§ **Exercise brief**: Copy the lines verbatim, beginning with the line that contains "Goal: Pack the" and continuing through the end of the data, and only those lines.

§ **Data block**:
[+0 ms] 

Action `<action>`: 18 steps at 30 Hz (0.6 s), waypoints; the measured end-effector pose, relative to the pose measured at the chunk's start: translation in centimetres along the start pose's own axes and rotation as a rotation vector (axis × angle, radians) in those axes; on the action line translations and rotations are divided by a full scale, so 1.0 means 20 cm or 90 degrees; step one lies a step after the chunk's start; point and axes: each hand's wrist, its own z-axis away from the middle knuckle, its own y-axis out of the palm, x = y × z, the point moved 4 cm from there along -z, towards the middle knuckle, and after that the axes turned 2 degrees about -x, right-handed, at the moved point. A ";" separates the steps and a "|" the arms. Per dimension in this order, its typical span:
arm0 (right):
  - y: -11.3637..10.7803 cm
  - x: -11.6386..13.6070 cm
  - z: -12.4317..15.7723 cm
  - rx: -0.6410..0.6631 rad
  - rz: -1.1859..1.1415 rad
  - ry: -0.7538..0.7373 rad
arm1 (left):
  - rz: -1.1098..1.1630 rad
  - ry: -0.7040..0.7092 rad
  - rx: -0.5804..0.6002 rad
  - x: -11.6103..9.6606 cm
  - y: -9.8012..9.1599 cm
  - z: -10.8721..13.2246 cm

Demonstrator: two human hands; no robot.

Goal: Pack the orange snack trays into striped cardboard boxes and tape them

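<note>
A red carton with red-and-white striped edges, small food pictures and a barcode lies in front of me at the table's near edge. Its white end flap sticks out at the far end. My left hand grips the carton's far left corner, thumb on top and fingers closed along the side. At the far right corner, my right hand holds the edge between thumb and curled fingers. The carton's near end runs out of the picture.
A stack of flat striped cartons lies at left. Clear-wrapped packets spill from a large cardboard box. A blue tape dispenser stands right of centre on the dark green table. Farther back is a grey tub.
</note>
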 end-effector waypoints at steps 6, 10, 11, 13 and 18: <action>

§ **Finished task**:
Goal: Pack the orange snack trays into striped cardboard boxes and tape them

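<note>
A red carton with red-and-white striped edges, small food pictures and a barcode lies in front of me at the table's near edge. Its white end flap sticks out at the far end. My left hand grips the carton's far left corner, thumb on top and fingers closed along the side. At the far right corner, my right hand holds the edge between thumb and curled fingers. The carton's near end runs out of the picture.
A stack of flat striped cartons lies at left. Clear-wrapped packets spill from a large cardboard box. A blue tape dispenser stands right of centre on the dark green table. Farther back is a grey tub.
</note>
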 end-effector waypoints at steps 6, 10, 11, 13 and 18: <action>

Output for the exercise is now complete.